The temptations still linger. I’ve realized I didn’t fear marriage because I am better than those women I knew, but because I can just as easily settle into an apathetic faith that would allow me to become just like them. My heart wanders, there is always that allure to satisfy the pride I seek to kill every day. There is always the thought of constructing a house that brings me glory, children that make me look good, and a life that is centered on my own comfort. Or perhaps leaving the home and finding those acts of service and work that can feed my pride more adaquetly than the daily grind of teaching little hands to bring kindness instead of hurt, teaching little mouths to honor instead of curse, and teaching little hearts to submit to the God whom they were designed to love. There is always the ugly rear of the head of pride when I think perhaps I should spend less time encouraging my husband in his demanding and often demoralizing career, and instead pursue something that would bring me honor. There is always the whispered lie that what I do in the home does not matter, or that it is the home itself: the stuff and outward appearance that matter most.
It is only by a daily battle against my heart’s proclivity for self-praise, the putting to death my desire to be god with each new sunrise, that anything I do can be offered to the God I love as service. Thankfully, he does the battle for me. He doesn’t let me settle into peace with myself how I am, and his Word keeps combatting those insidious whispers. The work in the home, service to my husband and children matters, as G.K. Chesterton wrote,
How can it be a large career to tell other people’s children about the Rule of Three, and a small career to tell one’s own children about the universe? How can it be broad to be the same thing to everyone, and narrow to be everything to someone? No. A woman’s function [as wife and mother] is laborious, but because it is gigantic, not because it is minute.

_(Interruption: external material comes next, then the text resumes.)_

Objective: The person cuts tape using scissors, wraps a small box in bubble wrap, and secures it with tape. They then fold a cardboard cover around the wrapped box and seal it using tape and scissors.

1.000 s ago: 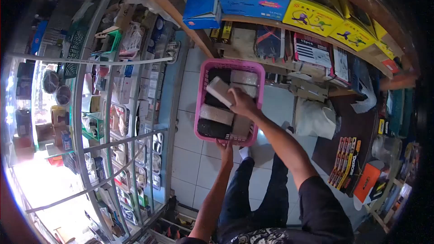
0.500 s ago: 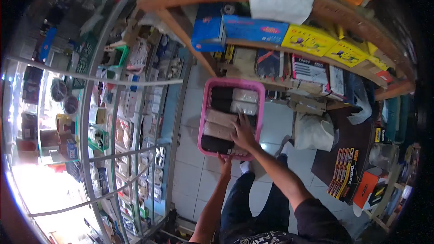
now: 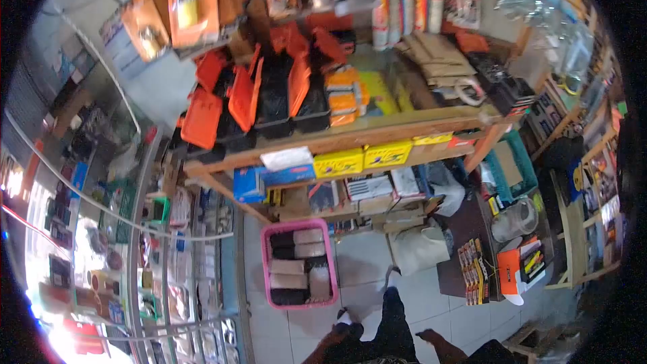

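Observation:
A pink plastic basket (image 3: 265,263) stands on the tiled floor in front of my feet. Packed inside it are black bundles (image 3: 288,296), beige bundles (image 3: 288,267) and clear-wrapped whitish packs (image 3: 309,236). My left hand (image 3: 335,334) hangs low by my leg, just below the basket and apart from it; its fingers look loosely stretched and no object shows in them. Off to the right of my legs is my right hand (image 3: 428,336), its fingers extended and nothing visible in them. Neither hand touches the basket.
Glass display shelves (image 3: 195,263) run along the left. Ahead, a wooden shelf (image 3: 350,136) carries orange-lidded black bins (image 3: 202,118) and yellow boxes (image 3: 387,154). A white sack (image 3: 419,248) sits right of the basket, beside a dark table (image 3: 451,280) with an orange box (image 3: 515,269).
Both hands have left the basket and dropped beside my legs. The view has tilted up, showing the upper shelf. Inside the basket, a clear-wrapped pack now shows at the lower right.

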Motion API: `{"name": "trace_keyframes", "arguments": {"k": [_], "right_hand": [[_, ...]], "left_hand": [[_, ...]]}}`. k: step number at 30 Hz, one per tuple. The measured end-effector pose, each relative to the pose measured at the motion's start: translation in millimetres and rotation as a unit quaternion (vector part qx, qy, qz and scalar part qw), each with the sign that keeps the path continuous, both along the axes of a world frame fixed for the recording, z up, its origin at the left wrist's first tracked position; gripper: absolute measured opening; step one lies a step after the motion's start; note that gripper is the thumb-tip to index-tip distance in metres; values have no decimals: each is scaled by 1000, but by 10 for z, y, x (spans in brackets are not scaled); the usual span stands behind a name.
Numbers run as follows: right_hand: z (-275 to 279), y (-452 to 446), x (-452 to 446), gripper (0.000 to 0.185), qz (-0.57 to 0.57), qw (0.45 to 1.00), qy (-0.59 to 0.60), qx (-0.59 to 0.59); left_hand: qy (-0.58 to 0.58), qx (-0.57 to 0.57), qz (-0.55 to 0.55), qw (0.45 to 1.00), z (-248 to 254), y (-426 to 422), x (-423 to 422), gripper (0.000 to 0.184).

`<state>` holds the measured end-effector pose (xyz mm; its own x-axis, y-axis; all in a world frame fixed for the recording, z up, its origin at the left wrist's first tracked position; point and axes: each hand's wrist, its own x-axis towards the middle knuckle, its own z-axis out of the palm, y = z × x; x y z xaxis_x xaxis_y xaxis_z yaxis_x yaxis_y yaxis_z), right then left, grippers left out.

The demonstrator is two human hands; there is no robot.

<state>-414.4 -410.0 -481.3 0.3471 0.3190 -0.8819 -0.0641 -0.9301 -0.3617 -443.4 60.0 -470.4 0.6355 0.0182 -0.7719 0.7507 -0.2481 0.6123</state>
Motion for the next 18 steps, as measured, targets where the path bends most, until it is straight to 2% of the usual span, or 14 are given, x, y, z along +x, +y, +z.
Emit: {"name": "trace_keyframes", "arguments": {"k": [1,2,7,10,11,12,13,14,15,16,17,18], "right_hand": [[393,-72,-86,53,-145,987,-1,73],[549,-43,-136,53,-233,969,20,81],[402,728,234,57,-536,839,83,42],[271,918,563,59,-574,810,101,65],[174,793,519,56,-393,863,-166,271],[-416,602,621,54,-496,829,-3,257],[1010,803,1051,46,-497,805,19,323],[2106,1008,1471,56,-595,764,61,240],[2155,894,1841,51,-573,763,61,295],[2547,903,2253,47,-546,759,60,349],[3009,853,2644,51,-431,827,-73,353],[3786,951,2932,44,-398,805,-157,412]], "left_hand": [[5,-69,-23,997,139,59,143,92],[12,-114,-44,992,201,116,252,91],[34,-146,-79,986,435,242,674,86],[38,-143,-96,984,499,313,810,84],[40,-143,-100,984,528,318,851,83],[40,-143,-106,983,573,328,904,82],[43,-142,-109,983,559,358,934,81],[43,-143,-112,982,509,365,975,80],[44,-143,-115,982,501,374,1009,79],[43,-143,-116,982,510,375,1054,78],[43,-144,-115,982,520,381,1102,78],[43,-144,-115,982,545,370,1155,77]]}}
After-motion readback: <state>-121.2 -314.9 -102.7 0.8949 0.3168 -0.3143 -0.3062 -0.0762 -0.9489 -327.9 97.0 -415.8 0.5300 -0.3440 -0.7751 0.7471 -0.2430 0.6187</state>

Alternatively, the comforts and glory of an outwardly impressive home that seeks only to serve the tenants, children who are moralists, and a lifestyle that centers on comfort and entertainment are nothing in light of eternity and the God who made me. Fashioning a pretty coffin while leaving my soul to decay or bolstering up my pride with outward impressions isn’t service to my family or anyone else either. Which is why I begin my days with Amy Carmichael’s prayer,
From subtle love of softening things,
From easy choices, weakenings,
(Not thus are spirits fortified
Not this way went the crucified.)
From all that dims Thy calvary,
O Lamb of God, deliver me.
He’s my Deliverer, he’s the one who hung in excruciating agony to rescue me from myself, and he’s the one that keeps killing sin in me with each new day. He’s the one that knew I needed marriage and motherhood to reveal the sins hidden in my heart, and it is he who works through my meager, daily offering, turning what little I have to give into service that brings him glory.
I am so thankful he didn’t leave my 20-year-old self to my own devices and flawed thinking, and I am ever thankful that he doesn’t leave me still.